Positive predators. “The only way to win is to play offense. If you only play defense, the best you can hope for is a tie. This is true in any athletic competition—and in police work.”

Officers need to adopt certain aspects of the predator mentality. “We usually think of predation with negative connotations, but think of some of the positive qualities of predatory animals in the wild. They exhibit controlled aggression, patience, cunning. They exploit the weaknesses of their opponents. They’re decisive and train from an early age. They’re confident of their ability. They use cover and concealment, speed and power, and use the environment to their advantage.”

Lt. Col. Dave Grossman has said, “Only a predator can hunt a predator. We are predators under authority of law.” And trainer Phil Messina has noted that “the only other option is to be prey, and that is not acceptable.”

—Brian Willis

Secret of commitment. “How do you develop the commitment to prevail against all odds?

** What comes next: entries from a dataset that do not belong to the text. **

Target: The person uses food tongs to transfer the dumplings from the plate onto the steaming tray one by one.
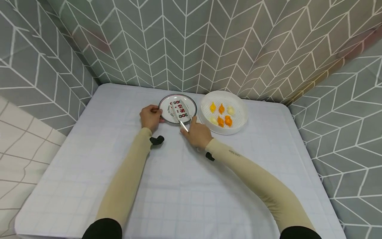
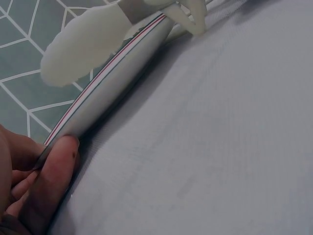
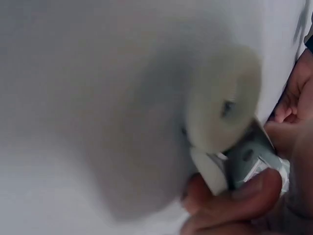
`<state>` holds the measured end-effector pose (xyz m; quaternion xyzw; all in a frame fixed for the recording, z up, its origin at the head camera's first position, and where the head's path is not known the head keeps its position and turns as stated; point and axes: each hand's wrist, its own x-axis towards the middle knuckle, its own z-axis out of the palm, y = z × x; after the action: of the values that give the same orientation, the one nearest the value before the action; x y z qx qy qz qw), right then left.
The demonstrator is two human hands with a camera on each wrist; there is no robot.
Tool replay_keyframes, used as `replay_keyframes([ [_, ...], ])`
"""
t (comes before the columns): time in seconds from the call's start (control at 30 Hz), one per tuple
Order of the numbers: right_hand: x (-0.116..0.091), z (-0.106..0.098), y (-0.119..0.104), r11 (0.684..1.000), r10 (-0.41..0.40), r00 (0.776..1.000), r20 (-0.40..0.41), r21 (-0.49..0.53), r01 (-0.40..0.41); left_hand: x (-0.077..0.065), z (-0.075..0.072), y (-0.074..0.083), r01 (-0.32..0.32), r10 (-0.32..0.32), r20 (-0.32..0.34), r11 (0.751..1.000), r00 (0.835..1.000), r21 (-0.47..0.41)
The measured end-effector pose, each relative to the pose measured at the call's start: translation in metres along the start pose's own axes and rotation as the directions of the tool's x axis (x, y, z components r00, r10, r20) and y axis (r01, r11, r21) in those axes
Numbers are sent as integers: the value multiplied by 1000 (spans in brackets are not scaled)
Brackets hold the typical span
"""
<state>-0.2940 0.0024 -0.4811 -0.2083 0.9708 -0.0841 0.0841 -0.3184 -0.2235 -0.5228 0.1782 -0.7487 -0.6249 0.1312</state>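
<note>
At the back of the table, my left hand [image 1: 151,118] pinches the left rim of a white plate [image 1: 166,105] with a dark and red edge and red characters printed on it. In the left wrist view its fingers [image 2: 58,161] lie at that rim. My right hand [image 1: 199,133] grips a pair of tongs [image 1: 178,117] with spread arms that reach over the plate. A rounded white tong tip [image 2: 80,46] shows above the plate edge in the left wrist view. From the right wrist, a pale ring [image 3: 200,122] appears at the handle end. I see nothing between the tips.
Right beside the plate stands a round white perforated tray [image 1: 223,131]. Several small yellow, orange and pale pieces [image 1: 221,109] lie in it. A white cloth covers the table [image 1: 179,192], and patterned walls [image 1: 185,46] rise behind and at both sides.
</note>
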Motion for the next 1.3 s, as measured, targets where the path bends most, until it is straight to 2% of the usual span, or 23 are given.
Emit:
replay_keyframes([
  [0.07, 1, 0, 0, 1000, -8, 1000, 2, -23, 8, -1, 1, 1, -3, 3, -1, 1000, 1000, 1],
  [0.23, 4, 1, 5, 999, 42, 999, -11, -25, -42, -3, 2, 3, 7, -7, 13, 1000, 1000, 13],
  [0.47, 5, 3, 9, 998, 39, 999, 1, 53, -39, -5, 1, 2, 5, -5, -1, 1000, 1000, 26],
  [0.77, -5, -4, 10, 988, 92, 995, 38, 122, -96, -4, 6, 1, -2, 0, 30, 999, 1000, 40],
  [1.0, -12, -13, 12, 984, 85, 993, 86, 149, -98, -2, 7, 0, 19, -21, 52, 999, 998, 38],
  [1.17, -15, -23, 20, 985, 73, 997, 32, 156, -77, -1, 4, -2, 30, -30, 42, 999, 999, -12],
  [1.3, -20, -39, 31, 984, 57, 998, 0, 170, -56, -2, -3, -6, 39, -39, 17, 998, 999, -40],
])
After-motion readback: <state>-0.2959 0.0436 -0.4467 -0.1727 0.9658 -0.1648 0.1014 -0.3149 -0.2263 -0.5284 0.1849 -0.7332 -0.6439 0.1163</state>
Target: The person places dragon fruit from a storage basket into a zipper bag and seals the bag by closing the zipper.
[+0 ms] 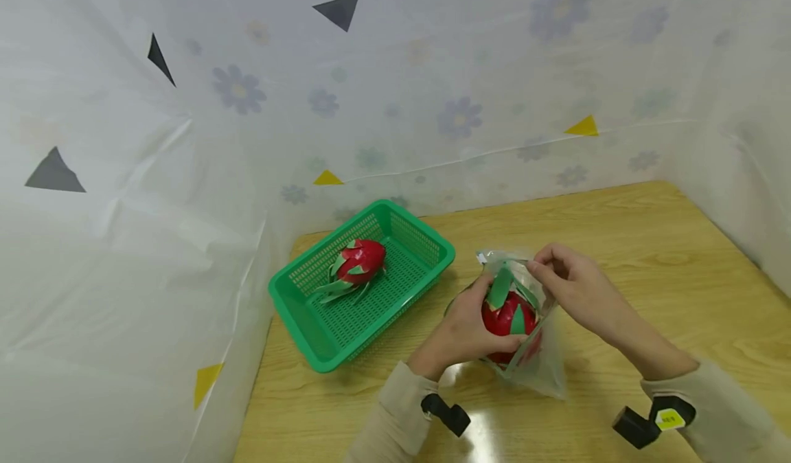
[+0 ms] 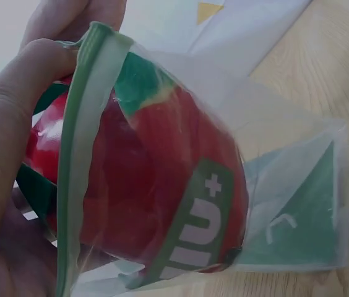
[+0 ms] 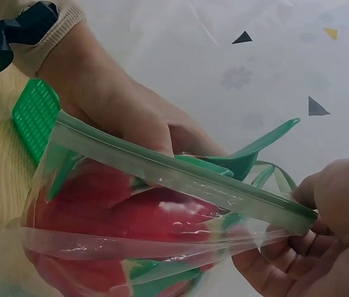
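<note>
A red dragon fruit (image 1: 505,320) with green leaf tips sits inside a clear zip bag (image 1: 544,375), its leafy end at the bag's mouth. My left hand (image 1: 462,327) grips this fruit at the opening, thumb on the near side and fingers beyond. With thumb and fingertips, my right hand (image 1: 581,291) pinches one end of the bag's green zip edge (image 3: 162,162). In the left wrist view, the fruit (image 2: 156,167) fills the upper bag, and green print with white letters shows on the plastic. Part of the left fingers is hidden behind the fruit.
Left of the hands stands a green perforated basket (image 1: 395,301), holding another dragon fruit (image 1: 367,257). Both are on a wooden table (image 1: 673,270). Pale plastic sheeting (image 1: 395,92) with flowers and triangles borders the table at the back and sides.
</note>
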`<state>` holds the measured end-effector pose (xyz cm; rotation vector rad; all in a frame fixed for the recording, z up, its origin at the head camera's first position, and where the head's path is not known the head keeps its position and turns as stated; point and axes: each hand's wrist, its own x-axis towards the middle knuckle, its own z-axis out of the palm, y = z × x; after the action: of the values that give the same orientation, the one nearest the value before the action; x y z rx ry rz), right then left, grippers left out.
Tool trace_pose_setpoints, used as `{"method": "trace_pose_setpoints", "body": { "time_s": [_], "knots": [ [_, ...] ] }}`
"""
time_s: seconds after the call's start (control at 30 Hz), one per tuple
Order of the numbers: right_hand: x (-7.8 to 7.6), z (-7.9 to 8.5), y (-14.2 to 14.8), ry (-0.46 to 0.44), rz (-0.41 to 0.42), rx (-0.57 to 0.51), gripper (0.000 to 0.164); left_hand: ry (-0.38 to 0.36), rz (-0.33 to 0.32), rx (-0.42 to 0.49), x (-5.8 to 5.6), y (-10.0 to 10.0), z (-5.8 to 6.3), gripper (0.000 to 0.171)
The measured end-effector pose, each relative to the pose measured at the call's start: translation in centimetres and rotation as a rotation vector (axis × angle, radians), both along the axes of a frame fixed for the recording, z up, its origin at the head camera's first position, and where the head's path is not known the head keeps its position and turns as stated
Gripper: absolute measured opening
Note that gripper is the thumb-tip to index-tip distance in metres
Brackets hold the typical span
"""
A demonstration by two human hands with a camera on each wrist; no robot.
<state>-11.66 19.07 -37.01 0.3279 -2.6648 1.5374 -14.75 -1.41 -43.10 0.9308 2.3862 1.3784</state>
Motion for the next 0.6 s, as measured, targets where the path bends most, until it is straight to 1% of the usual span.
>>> {"method": "trace_pose_setpoints", "body": {
  "time_s": [0.03,0.1,0.23,0.3,0.33,0.37,0.4,0.47,0.53,0.6],
  "knots": [
    [0.0,0.01,-0.05,0.013,-0.002,0.011,0.025,0.012,-0.003,-0.006,0.06,-0.04,0.07,0.074],
    [-0.01,0.0,-0.19,0.039,-0.005,0.023,0.023,0.067,-0.031,-0.027,0.14,-0.04,0.27,0.079],
    [-0.12,-0.18,-0.33,0.089,-0.002,0.049,0.018,0.245,-0.091,-0.119,0.22,0.1,0.43,0.088],
    [-0.17,-0.23,-0.28,0.093,-0.004,0.057,0.018,0.281,-0.102,-0.117,0.2,0.19,0.33,0.089],
    [-0.18,-0.25,-0.24,0.091,-0.005,0.06,0.019,0.275,-0.098,-0.097,0.17,0.23,0.23,0.087],
    [-0.15,-0.22,-0.19,0.088,-0.01,0.066,0.02,0.24,-0.09,-0.06,0.11,0.28,0.1,0.086],
    [-0.12,-0.18,-0.15,0.073,-0.011,0.06,0.021,0.189,-0.07,-0.014,0.09,0.3,-0.03,0.083],
    [-0.06,-0.15,-0.09,0.054,-0.002,0.046,0.023,0.07,-0.008,0.09,0.07,0.34,-0.28,0.077],
    [0.03,-0.11,-0.09,0.044,0.005,0.033,0.023,-0.027,0.068,0.177,0.09,0.41,-0.42,0.07],
    [0.14,-0.1,-0.08,0.04,0.014,0.014,0.023,-0.091,0.132,0.23,0.22,0.57,-0.42,0.066]
  ]
}}
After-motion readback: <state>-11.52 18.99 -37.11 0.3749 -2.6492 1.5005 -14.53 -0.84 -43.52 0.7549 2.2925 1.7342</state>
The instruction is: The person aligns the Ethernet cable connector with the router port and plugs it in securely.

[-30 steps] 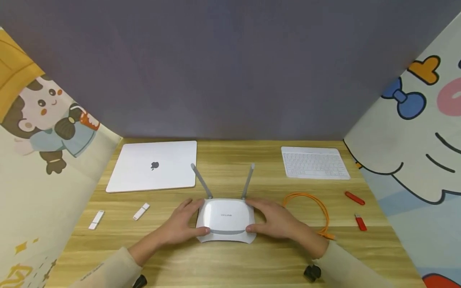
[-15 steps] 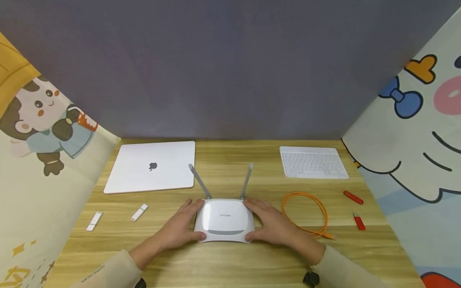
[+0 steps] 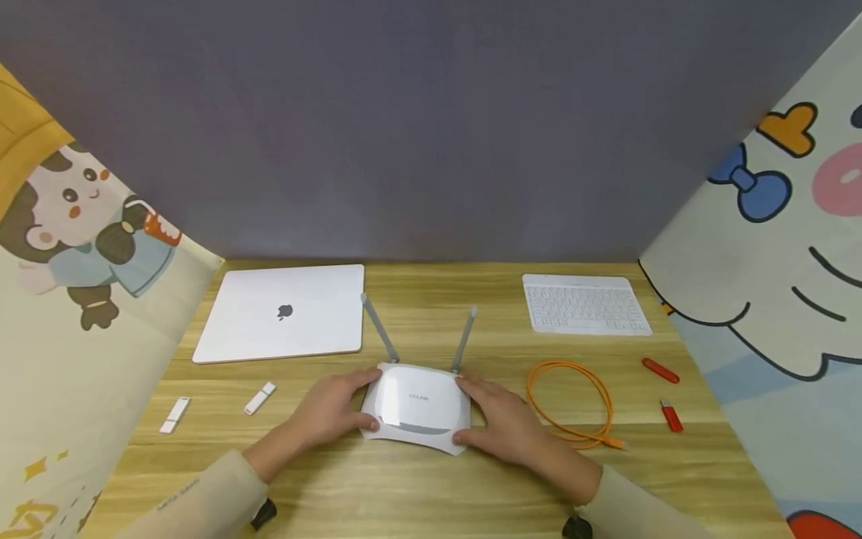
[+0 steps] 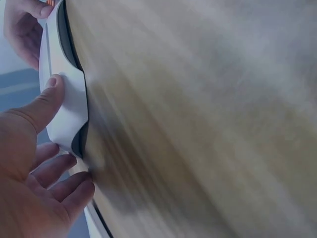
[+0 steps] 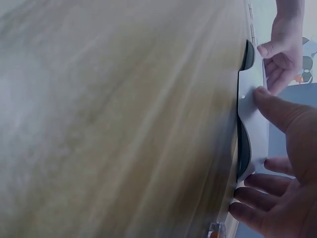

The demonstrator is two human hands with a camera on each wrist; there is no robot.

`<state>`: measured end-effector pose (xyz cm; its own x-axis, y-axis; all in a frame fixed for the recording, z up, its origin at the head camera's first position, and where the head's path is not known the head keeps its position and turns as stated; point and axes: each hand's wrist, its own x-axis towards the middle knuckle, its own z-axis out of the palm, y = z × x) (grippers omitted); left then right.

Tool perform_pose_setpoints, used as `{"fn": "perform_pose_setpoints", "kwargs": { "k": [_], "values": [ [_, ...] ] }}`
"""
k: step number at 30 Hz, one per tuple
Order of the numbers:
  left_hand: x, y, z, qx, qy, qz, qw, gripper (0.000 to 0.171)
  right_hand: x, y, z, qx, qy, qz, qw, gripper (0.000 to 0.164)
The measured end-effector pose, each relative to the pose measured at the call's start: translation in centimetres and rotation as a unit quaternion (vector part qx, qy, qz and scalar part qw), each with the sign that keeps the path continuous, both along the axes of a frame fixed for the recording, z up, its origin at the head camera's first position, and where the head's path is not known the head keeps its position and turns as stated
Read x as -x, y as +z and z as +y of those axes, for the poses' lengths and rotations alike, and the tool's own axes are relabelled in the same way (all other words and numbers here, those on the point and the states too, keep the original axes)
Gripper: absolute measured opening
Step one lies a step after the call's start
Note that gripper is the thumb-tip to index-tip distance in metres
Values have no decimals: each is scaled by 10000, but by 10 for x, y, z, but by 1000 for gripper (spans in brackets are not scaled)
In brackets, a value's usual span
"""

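A white Wi-Fi router (image 3: 419, 408) with two raised grey antennas lies near the middle of the table, turned slightly clockwise. My left hand (image 3: 330, 408) grips its left side, thumb on the top near the front corner and fingers at the side. On the opposite side my right hand (image 3: 505, 421) holds it the same way. In the left wrist view, the left thumb (image 4: 49, 96) presses on the router's white top, close over the wood. The right wrist view has the right thumb (image 5: 275, 106) on the casing above its dark underside.
A closed laptop (image 3: 279, 314) lies back left, a white keyboard (image 3: 586, 305) back right. Two white USB sticks, one here (image 3: 260, 398), are at left. To the right lie a coiled orange network cable (image 3: 609, 404), a red stick-shaped piece (image 3: 661, 370) and a red USB stick (image 3: 671, 416).
The router has turned slightly clockwise between both hands, its left side swinging away from the person. Both hands keep their grip. The other things stay put.
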<state>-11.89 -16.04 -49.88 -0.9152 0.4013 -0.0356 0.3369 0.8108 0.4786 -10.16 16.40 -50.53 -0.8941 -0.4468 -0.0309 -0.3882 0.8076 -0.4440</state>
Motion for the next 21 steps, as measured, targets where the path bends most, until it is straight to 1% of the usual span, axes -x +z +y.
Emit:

Identify your potential losses. What in your life do you really treasure? What in this world do you love the most—your dog, your kids, your spouse, someone else’s spouse?

“Whatever it is, pledge on your soul that you will fight with your body, your mind and your weapons to live for it. The thought of losing it will incite in you the rage to win.”

—Sgt. Chuck Humes Jr.

Blunt Truth. “It’s amazing how much you can still learn when you know everything.”